İnsanların bu gibi afetlerde yapacak pek bir seçenekleri olmuyor maalesef.

Bugün, sismik olayları tanımlamak için çömleklere artık itimat etmiyoruz tabi ki ama kesin olarak haber sağlayabilen bir cihaz da da hala ortada yok. Depremler onları takip edenlere meydan okumaya devam ediyor. Peki olası depremleri öngörmek neden bu kadar zordur?

Deprem Tahmininde Nasıl Daha İyi Olabiliriz?

Bunu cevaplamak için depremlerin oluşumunun altında yatan bazı teorileri anlamamız gerekir. Dünya’nın yer kabuğu tektonik levhalar denen devasa, sivri uçlu kaya tabakalarından oluşuyor.

Her biri Dünya’nın mantosunun sıcak, kısmen erimiş katmanı üzerindedir. Yılda 1 cm’den 20 cm’ye kadar ayrılmalara sebep olur.

Fakat bu küçücük hareketleri küçümsemek elbette doğru değil. Bunlar etkileşen levhalarda derin çatlaklara neden olmaya yetecek kadar güçlüdür. Deprem bölgelerinde artan baskı en nihayetinde oluşacak depremi tetikleyebilir.

Bu çok küçük hareketleri izlemek yeterince zordur bu sebepten depremlerin bilinmesi zorlaşır ancak değişimleri sismik olaylara dönüştüren unsurlar çok daha çeşitlidir.

Farklı fay hatları farklı kayaları bir araya getirir, bazıları baskı altında daha güçlüdür veya güçsüzdür. Çeşitli kayalar aynı zamanda yüksek sıcaklıklara ve sürtünmeye farklı tepki verir.
Bazıları kısmen erir ve fay hattının sürtünmesini azaltan kaygan sıvılar açığa çıkarır. Ama bazıları kuru kalır, tehlikeli kuvvetlenen baskılara yatkındırlar.

Tüm bu hatlar Dünya’nın mantosu boyunca hareket hâlindeki sıcak kaya akımlarıyla birlikte değişken yer çekim kuvvetlerine maruz kalır. Bu durumda gizli değişkenlerin hangisini analiz edebiliriz?

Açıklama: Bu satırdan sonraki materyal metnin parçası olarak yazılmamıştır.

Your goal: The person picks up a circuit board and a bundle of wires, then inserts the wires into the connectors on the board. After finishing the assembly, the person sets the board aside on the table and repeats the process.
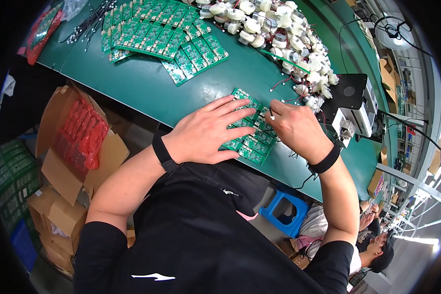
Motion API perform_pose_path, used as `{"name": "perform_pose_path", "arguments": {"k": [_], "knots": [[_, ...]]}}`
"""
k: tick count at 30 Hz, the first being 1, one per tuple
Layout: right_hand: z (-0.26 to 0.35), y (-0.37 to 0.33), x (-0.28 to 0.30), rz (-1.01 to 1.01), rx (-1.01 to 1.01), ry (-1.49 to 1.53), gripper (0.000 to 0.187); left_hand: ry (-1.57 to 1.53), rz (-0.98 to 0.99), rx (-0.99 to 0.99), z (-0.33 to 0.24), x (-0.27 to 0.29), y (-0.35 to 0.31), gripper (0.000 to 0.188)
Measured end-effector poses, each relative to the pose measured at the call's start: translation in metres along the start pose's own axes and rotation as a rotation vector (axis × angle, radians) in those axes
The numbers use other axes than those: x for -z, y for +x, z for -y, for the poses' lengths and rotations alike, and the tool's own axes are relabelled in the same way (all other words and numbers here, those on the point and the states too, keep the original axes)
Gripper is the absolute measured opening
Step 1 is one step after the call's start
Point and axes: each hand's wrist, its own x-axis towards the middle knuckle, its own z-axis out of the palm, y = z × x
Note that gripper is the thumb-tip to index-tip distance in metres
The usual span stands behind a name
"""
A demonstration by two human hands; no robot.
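You have a bright, cool-white picture over the green tabletop [147,95], with a soft patch of glare on its bare surface. Your left hand [201,133] and right hand [297,126] are well lit and fairly sharp, but the components on the circuit board panel [255,147] beneath them are too small to make out. The white plastic motors [250,25] come close to washing out. Your black T-shirt [196,240] swallows most detail, and the green crates [15,172] sit dim. At lower right, a white lamp [435,248] flares. Your fisheye lens bends the table's edges, and blackness closes off the corners.
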Motion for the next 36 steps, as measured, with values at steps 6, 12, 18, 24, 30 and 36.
{"name": "perform_pose_path", "arguments": {"k": [6,12,18,24,30,36], "knots": [[-0.001,0.003,0.003,0.007,0.021,0.034,0.006,-0.008,0.009,0.003,0.0,0.0,0.0,0.054],[0.008,0.009,0.013,0.056,0.033,-0.042,0.004,0.01,0.01,0.008,0.0,0.001,-0.001,0.055],[0.009,0.016,0.007,0.14,0.029,-0.107,0.006,0.017,0.016,0.011,0.0,0.0,0.0,0.056],[0.008,0.019,0.008,0.161,0.052,-0.053,0.006,0.023,0.029,0.02,0.001,0.0,-0.002,0.056],[0.009,0.012,0.001,0.103,0.052,-0.046,0.006,0.029,0.056,0.01,-0.002,0.002,0.0,0.057],[0.008,-0.004,-0.006,-0.046,-0.036,-0.068,0.007,0.045,0.044,-0.026,-0.001,0.004,0.003,0.055]]}}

Oldukça zor.

Bunların bazıları büyük ölçüde sabit oranlarda gerçekleşiyor, levhaların davranışları kısmen döngüsel. Günümüzde, güvenilir ipuçlarının çoğu önceki depremlerin ne zaman ve nerede gerçekleştiğine bağlı olarak uzun vadeli tahminlerden geliyor.

Geçmişten günümüze kadar hem ülkemizde hem de dünya çapında büyük depremler meydana geldi. Bu depremlerin raporları, oluşma sebepleri kaydedilip günümüzde de oluşabilecek olan depremlere karşı tahmin yürütülmesine yarar.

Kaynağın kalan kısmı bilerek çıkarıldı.